### Data below
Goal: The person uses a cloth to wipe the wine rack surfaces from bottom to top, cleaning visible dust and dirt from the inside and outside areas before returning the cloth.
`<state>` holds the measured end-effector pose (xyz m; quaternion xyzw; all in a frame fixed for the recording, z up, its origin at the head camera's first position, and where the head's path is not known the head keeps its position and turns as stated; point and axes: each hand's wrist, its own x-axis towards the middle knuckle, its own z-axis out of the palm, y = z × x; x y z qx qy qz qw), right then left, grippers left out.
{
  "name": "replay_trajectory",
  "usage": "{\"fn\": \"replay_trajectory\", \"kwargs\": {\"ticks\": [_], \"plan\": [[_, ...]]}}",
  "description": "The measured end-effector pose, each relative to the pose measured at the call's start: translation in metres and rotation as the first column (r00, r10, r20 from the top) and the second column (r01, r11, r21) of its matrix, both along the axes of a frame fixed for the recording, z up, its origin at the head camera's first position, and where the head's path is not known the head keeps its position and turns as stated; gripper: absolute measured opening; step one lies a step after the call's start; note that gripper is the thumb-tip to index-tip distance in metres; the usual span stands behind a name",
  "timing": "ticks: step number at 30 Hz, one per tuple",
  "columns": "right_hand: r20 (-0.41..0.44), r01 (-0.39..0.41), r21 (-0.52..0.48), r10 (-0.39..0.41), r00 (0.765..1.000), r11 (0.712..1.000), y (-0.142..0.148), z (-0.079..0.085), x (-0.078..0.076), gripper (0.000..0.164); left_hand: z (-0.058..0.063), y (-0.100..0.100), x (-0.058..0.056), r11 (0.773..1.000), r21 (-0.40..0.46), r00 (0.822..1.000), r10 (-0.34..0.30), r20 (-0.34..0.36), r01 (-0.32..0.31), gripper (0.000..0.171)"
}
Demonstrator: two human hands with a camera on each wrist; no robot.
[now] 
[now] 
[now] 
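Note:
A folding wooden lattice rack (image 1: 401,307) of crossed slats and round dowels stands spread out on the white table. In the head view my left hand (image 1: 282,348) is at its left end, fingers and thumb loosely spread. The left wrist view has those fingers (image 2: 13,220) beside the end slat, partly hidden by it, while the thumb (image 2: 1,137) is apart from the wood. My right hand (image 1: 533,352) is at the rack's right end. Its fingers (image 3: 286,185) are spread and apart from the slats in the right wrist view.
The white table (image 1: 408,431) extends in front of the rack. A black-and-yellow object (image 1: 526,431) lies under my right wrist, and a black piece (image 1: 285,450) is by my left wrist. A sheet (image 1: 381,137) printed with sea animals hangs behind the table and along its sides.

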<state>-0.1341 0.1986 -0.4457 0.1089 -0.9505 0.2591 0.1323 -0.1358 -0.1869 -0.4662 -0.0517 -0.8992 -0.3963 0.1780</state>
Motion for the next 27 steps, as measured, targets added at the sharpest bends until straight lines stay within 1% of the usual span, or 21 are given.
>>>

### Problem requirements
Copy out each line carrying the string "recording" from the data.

### Result for this exercise
`<state>` holds the measured end-effector pose (xyz m; quaternion xyzw; all in a frame fixed for the recording, z up, its origin at the head camera's first position, and where the head's path is not known the head keeps its position and turns as stated; point and axes: each hand's wrist, its own x-axis towards the middle knuckle, its own z-axis out of the palm, y = z × x; x y z qx qy qz qw), right then left, grippers left out.
  "description": "The measured end-effector pose, each relative to the pose measured at the call's start: translation in metres and rotation as the first column (r00, r10, r20 from the top) and the second column (r01, r11, r21) of its matrix, both along the axes of a frame fixed for the recording, z up, its origin at the head camera's first position, and where the head's path is not known the head keeps its position and turns as stated; gripper: absolute measured opening; step one lies a step after the call's start; note that gripper is the thumb-tip to index-tip distance in metres; the usual span stands behind a name",

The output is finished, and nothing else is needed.